Microservices Expo: Article

Let’s Talk About Your Performance

Do you know how long your customers are going to wait for a page load?

Do you know how long your customers are going to wait for a page load? More importantly, how long are you making them wait right now?

Back in the misty eons of time, it used to be easy to measure the performance of your application. You’d grab a stopwatch, load up your web application, and see what happened. If it was slow, you’d look at the mess of PHP, HTML and CSS you crammed into index.php and make sure that you weren’t using bubble sort anywhere. In these modern times, you typically take a few more extra steps:

  • Add Varnish to cache any generated content
  • Split your MySQL InnoDB tables into separate files
  • Add another Memcached server
  • Tune the buffer size on your Cassandra/Mongo/Couch reads
  • Create and/or delete a few indexes in your SQL DB

And of course you still want to look at the performance of the Ruby/Python/PHP code that you wrote, with some insight into how that performance relates to the web framework you’re currently using.

Measure First
We all accumulate questions about the performance and behavior of the systems that we build. But asking a question is just the first of serveral steps that precede taking action and modifying code. You may be right to say that your memcache hit/miss ratio on a particular page seems low, or that you could add an index to a MySQL table to make a certain query faster. However, it could very well be that the majority of page load times are being spent in MySQL executing queries that aren’t being cached, and aren’t even using table you wanted to add an index to. Until you measure your performance you don’t know.

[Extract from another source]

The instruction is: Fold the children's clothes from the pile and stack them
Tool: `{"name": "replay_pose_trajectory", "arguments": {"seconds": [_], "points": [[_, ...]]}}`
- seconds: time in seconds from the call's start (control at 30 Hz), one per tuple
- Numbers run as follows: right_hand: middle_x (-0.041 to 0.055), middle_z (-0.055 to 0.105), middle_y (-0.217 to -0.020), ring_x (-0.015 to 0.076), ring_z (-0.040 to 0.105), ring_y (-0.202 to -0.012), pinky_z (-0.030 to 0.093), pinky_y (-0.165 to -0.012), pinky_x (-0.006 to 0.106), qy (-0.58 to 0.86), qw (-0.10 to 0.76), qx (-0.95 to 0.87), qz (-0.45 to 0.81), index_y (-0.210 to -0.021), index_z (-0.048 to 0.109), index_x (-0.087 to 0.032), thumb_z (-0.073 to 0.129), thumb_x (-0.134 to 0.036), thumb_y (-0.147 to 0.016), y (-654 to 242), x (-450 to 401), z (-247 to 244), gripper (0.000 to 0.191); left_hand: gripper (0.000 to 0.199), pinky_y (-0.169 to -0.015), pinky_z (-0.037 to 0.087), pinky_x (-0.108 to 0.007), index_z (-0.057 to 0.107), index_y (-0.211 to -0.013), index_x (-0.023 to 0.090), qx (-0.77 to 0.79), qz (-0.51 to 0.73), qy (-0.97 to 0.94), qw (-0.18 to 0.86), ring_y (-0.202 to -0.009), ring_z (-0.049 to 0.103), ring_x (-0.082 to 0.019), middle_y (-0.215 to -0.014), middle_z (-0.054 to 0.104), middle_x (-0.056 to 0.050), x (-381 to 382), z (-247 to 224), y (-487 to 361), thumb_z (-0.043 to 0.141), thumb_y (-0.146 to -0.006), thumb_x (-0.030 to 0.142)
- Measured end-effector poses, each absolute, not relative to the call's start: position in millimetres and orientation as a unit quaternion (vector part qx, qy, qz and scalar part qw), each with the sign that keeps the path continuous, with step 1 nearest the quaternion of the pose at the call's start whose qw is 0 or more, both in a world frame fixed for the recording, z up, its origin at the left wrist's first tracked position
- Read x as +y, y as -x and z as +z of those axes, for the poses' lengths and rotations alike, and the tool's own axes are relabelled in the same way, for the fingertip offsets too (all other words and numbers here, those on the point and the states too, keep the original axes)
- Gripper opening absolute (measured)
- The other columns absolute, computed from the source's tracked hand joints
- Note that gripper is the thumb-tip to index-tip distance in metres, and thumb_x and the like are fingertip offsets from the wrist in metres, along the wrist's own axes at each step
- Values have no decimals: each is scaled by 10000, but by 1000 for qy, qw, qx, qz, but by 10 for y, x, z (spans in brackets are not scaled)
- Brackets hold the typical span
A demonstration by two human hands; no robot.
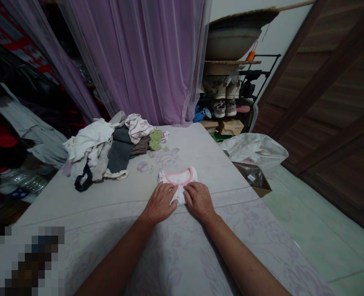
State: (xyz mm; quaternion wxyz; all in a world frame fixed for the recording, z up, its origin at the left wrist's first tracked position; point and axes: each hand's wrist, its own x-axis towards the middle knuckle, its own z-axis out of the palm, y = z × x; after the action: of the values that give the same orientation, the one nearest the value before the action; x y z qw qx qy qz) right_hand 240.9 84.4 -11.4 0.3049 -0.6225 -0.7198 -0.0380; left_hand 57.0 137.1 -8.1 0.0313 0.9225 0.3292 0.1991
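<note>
Pink-trimmed shirt (180, 195) sits on bedsheet (176, 250) at 12 o'clock, left hand (161, 202) (thumb spread) at its 7, right hand (199, 200) (curled, can't tell if pinching) at its 5, likely keeping it flat; clothes pile (97, 142) at 10, probably leaving working room.

One head cam, abv near side of bed (197, 146), facing fwd & down; bed close, purple curtain (145, 61) farther off.
</note>
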Motion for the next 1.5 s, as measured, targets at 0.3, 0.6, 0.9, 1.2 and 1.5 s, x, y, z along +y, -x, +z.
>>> {"name": "replay_pose_trajectory", "arguments": {"seconds": [0.3,0.6,0.9,1.2,1.5], "points": [[110,673,-1085,223,581,-1036,435,-937,366,683,410,-604,-1,-1053,687,-164,470,-231,-882,-2707,990,-203,284,376,-1123,338,-478,566,-1268,200,398,305,-864,50,-1280,475,-252,-1340,555,-121,1532,-189,-455,447,-927,304],[14,730,-858,165,659,-790,498,-728,261,744,370,-504,235,-1061,700,-222,540,-214,-793,-3066,1362,-167,312,363,-1059,425,-430,617,-1206,202,484,323,-810,72,-1205,544,-249,-1290,602,-104,1739,-135,-512,505,-861,217],[-17,673,-760,139,605,-679,462,-654,247,732,405,-479,264,-1148,649,-176,621,-326,-732,-2966,1202,-155,443,248,-1097,340,-395,717,-1065,238,475,215,-844,126,-1251,504,-238,-1312,609,-77,1801,245,-1383,580,-884,336],[-31,678,-791,142,599,-685,438,-668,252,744,397,-502,189,-1213,596,-235,550,-248,-776,-2829,1057,-125,440,186,-946,406,-310,725,-778,231,569,161,-782,194,-1051,616,-207,-1040,730,-31,2128,220,-1803,646,-818,394],[-10,676,-814,149,602,-699,441,-683,253,732,406,-509,200,-1216,595,-205,507,-227,-780,-2833,1017,-116,445,229,-952,401,-333,717,-804,224,575,160,-783,177,-1091,605,-218,-1073,724,-49,2180,127,-1740,549,-881,359]]}}
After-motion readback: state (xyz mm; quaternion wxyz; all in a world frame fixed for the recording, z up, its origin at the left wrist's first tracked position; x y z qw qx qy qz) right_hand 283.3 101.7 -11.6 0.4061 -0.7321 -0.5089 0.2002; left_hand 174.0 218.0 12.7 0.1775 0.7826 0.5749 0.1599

You need to know what’s slow before you can make any informed decisions about which changes you need to make to your system or your code. You need need to measure your web application’s performance, preferably broken down by software layer, and machine, and available to you in real-time. Once you have this data, you can start digging into it.

Then Look at Your Data
Once you have the data, you can start to look at it for interesting trends and patterns. You can look at it in different ways that suit the sort of question that you’re trying to ask. There are many ways to examine performance data, each with its own strengths and weaknesses. Here are some of those ways:

Timeseries Chart
First, let’s dispense with the notion that you can actually control every request. Modern web applications are a complicated endeavor, consisting of many dependent moving parts that each take a variable amount of time. An easy way to simplify all this is to divide all the data into time buckets of, say, 15 minutes, and take the average (mean) across entire requests. Then, you can see how fast your overall web application is:

This plot is called a timeseries. There’s a couple things worth noting about this picture. First of all, it’s not a straight line. Even if you have tons of data and everything is going swimmingly, you’ll see a bit of jumpiness. Secondly, it’s not a very rich visualization. You’ve taken everything you know about all your servers and all your code in the last day and compressed it down to 96 data points. The average word in Moby-Dick is ljklk, but that seems to miss the point.

Stacked-Area Chart
One of the dimensions we’re ignoring in the timeseries chart is the different software components involved in each request. Instead of adding up all the various latencies, let’s separate each layer of an application into its own timeseries. Plotting all those timeseries at once could get messy, so let’s stack them on top of each other and color the area between them, which now represents the latency of each layer.

Since we started from the same data, the top of the line is still our average request latency, but now we can see where each request is spending its time. In this graph, we can actually see that not only is most of the time spent in PHP, but PHP is also the most variable layer.

This cuts out a whole class of potential upgrades and changes. Upgrade the DB? Add an index to a table to speed up some queries? Add RAM to the memcache servers? None of that seems necessary; all the action here is in PHP. Even if we reduced the time spent in every other layer to zero, we would see only a 40% decrease in latency at best.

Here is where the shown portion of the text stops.